I think that the proof of the following statement should be an exercise in inverse function theorem. Can someone please offer some insight?
Prove that a $C^1$ diffeomorphism $f$ with $f$ of class $C^k$ is a
$C^k$ diffeomorphism.
I think some clarifications are in order.
A mapping $f$ between open sets of $\mathbb{R}^n$, $f:u\to v$, is called a
homeomorphism if it is bijective and if $f$ and its inverse
mapping $f^{-1}$ are continuous. A bijective mapping is a $C^k$
diffeomorphism if $f$ and $f^{-1}$ are of class $C^k$.
I have attempted the following argument, but I don't know how to finish it.
The function $f:u\to v$ is a $C^1$ diffeomorphism between open sets
$u$ and $v$ in $\mathbb{R}^n$. By hypothesis, both $f$ and $f^{-1}$ are
$C^1$, i.e., both have continuous partial derivatives of order
1. Let $(x^1,\ldots,x^n)$ be the standard coordinates on
$\mathbb{R}^n$. We say that $f$ is a $C^k$ function if all partial
derivatives of $f$ of orders up to $k$ exist and are
continuous. Hence, it suffices to prove that $f^{-1}$ has
continuous partial derivatives of all orders up to $k$.
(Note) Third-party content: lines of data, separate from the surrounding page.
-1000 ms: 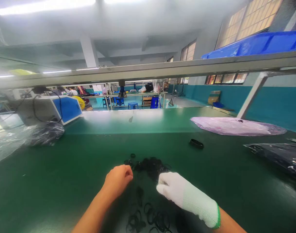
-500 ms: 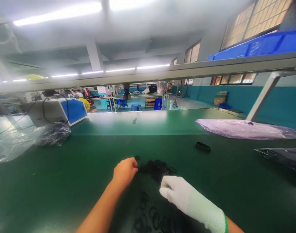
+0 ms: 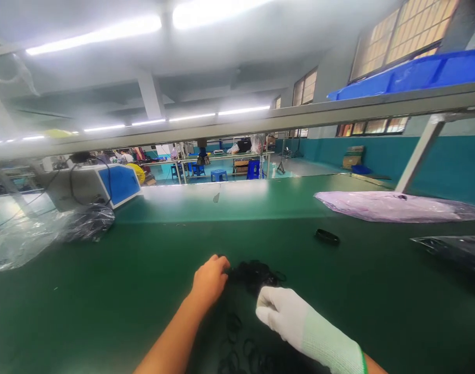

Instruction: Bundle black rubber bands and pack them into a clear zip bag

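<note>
A pile of thin black rings [image 3: 255, 274] lies on the green table between my hands. My left hand [image 3: 211, 280], bare, is at the pile's left edge with its fingers curled down; a bit of black shows at the fingertips, too small to make out. At the pile's near right side is my right hand [image 3: 286, 311] in a white knit glove, thumb and fingers pinched together. Whatever that pinch holds is hidden. More loose black rings [image 3: 233, 358] are scattered on the table closer to me, dark and blurred.
Beyond the pile to the right lies a larger black band [image 3: 327, 237]. Farther right are a pinkish plastic bag [image 3: 393, 206] and a dark bag [image 3: 456, 254]. Clear plastic [image 3: 38, 239] and a blue-and-white machine [image 3: 118, 184] stand left. A rail [image 3: 229, 124] crosses overhead.
My left hand has moved right toward the pile, covering the spot where a small ring lay beyond its fingers. My gloved right hand keeps its pinch and has hardly moved. The view has shifted slightly.
</note>
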`<state>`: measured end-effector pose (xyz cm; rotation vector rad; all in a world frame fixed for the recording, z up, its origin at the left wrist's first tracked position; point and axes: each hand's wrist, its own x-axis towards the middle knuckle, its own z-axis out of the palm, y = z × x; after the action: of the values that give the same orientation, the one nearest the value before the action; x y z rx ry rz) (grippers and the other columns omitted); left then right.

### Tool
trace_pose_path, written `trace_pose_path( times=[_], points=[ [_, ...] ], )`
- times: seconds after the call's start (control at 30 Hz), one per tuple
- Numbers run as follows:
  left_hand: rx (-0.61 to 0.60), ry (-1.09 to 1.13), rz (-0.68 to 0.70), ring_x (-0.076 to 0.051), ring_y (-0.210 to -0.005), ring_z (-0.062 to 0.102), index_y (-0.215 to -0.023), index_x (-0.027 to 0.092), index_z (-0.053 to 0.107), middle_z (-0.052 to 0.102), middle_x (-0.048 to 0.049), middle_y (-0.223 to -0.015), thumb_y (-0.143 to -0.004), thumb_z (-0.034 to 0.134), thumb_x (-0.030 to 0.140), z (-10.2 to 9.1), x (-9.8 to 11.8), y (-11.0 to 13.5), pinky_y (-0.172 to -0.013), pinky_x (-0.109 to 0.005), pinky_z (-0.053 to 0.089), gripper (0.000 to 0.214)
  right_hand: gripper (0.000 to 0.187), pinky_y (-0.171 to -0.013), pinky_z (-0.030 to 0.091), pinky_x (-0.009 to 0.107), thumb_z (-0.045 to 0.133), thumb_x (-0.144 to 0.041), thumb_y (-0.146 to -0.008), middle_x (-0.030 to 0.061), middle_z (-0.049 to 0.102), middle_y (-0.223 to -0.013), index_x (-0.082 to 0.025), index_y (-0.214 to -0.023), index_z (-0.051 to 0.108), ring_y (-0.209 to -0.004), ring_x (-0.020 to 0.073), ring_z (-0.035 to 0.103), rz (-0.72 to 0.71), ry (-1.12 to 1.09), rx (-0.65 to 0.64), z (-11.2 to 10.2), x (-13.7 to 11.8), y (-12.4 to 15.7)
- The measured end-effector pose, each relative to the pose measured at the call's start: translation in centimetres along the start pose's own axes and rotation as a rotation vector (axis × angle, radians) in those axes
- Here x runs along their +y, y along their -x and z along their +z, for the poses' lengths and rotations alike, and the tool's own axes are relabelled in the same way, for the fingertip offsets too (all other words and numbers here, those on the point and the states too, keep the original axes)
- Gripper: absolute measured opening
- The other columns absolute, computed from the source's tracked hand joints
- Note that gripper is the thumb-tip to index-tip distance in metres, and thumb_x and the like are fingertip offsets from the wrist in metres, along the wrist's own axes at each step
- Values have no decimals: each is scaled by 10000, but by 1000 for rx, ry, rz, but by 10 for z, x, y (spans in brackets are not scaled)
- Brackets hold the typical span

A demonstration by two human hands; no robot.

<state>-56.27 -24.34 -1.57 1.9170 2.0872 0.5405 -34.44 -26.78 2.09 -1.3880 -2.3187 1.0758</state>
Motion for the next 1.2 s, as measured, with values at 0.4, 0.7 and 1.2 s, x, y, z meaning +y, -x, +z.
trace_pose_path(
  times=[0.4,0.7,1.2],
  points=[
    [-180,914,-122,-66,-560,339,-787,136,460,401,30,-629,-721,548,357,-8,-4,29,-534,-200,266,247,125,-498,336,201,375,-203,-757,-17,484,-640,-158,-755,492,-522,69,446,-12,-277,135,16,-1,-12],
    [-307,1235,-152,-89,-601,487,-772,97,513,529,-24,-684,-675,639,292,11,33,60,-598,-231,371,252,304,-451,398,248,500,-293,-669,21,535,-612,-100,-903,496,-449,99,472,55,-735,145,31,4,-22],
    [-284,1461,-289,-106,-597,539,-760,95,514,552,-39,-681,-674,668,273,12,37,65,-588,-242,425,250,390,-401,322,214,509,-275,-593,-27,485,-607,-122,-951,528,-427,76,437,62,-771,165,35,-2,-19]
  ],
)
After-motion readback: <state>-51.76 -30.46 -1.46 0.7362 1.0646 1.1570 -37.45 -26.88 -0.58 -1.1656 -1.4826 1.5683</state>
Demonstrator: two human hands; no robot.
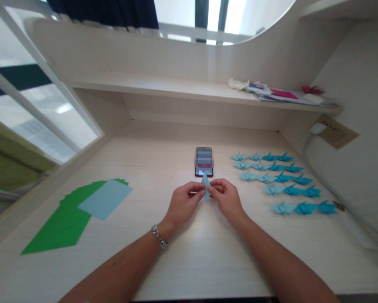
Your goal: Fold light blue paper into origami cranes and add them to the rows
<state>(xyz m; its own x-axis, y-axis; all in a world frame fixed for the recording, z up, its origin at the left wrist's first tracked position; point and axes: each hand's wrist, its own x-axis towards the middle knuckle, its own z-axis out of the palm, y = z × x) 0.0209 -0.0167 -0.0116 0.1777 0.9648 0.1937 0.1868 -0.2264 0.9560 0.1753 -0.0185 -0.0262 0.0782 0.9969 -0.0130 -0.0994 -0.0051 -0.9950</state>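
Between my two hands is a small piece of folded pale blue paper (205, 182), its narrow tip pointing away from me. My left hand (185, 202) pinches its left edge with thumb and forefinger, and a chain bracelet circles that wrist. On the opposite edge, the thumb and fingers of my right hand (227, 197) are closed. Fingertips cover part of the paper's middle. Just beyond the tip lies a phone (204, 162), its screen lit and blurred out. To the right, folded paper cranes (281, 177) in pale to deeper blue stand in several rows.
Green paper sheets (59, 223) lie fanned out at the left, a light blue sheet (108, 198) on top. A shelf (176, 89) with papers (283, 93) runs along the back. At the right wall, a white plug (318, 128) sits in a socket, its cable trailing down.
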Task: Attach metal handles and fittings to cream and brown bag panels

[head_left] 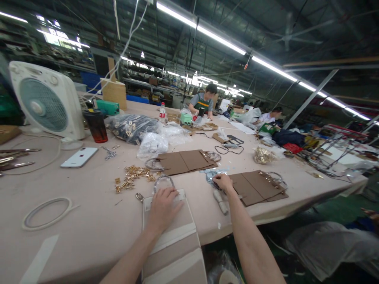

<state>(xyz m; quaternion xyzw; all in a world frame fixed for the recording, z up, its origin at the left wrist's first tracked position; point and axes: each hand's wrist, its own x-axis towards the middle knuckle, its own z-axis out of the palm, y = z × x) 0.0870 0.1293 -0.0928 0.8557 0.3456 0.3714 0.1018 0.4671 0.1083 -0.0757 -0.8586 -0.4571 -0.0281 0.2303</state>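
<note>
My left hand (164,209) lies with fingers outstretched on the top end of a beige bag panel (177,237), which hangs over the table's front edge. A clear-wrapped handle (164,181) arches beyond its fingertips, and a metal clasp (139,197) rests beside the panel's left edge. Over a small pile of flat silvery-blue pieces (210,174), my right hand (224,182) is closed in a pinch; whatever lies between the fingertips is too small to make out. Just below that hand is a grey wrapped tool-like object (220,202). To its right sit stacked brown bag panels (257,187) with handles.
Gold fasteners (133,176) are heaped left of centre, near a phone (79,157) and a tape roll (47,213). More brown panels (185,162) lie ahead. A fan (47,100), a dark cup (96,126) and plastic bags (154,145) stand farther back. A co-worker (204,101) sits across the table.
</note>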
The inverse function theorem states that a differentiable function
$f$ is invertible in some neighborhood of a point $p\in u$ if and
only if its Jacobian matrix at $p$ is invertible.
Best Answer
The inverse function theorem states that if $f$ is a $C^k$ function, and $(Df)(a)$ (the derivative of $f$ at $a$) is invertible, then $f$ is invertible on a neighbourhood of $a$. Moreover, this inverse is of class $C^k$.
If $f:X\rightarrow Y$ is a $C^1$ diffeomorphism, $f^{-1}$ is of class $C^1$ by definition. It follows that $(Df)(a)$ is invertible for all $a\in X$ because you can show that $((Df)(a))^{-1} = (Df^{-1})(f(a))$.
Now we know that $f$ is of class $C^k$ and its derivative is invertible on the entire domain, so $f$ is a $C^k$ diffeomorphism from $X$ onto $Y$.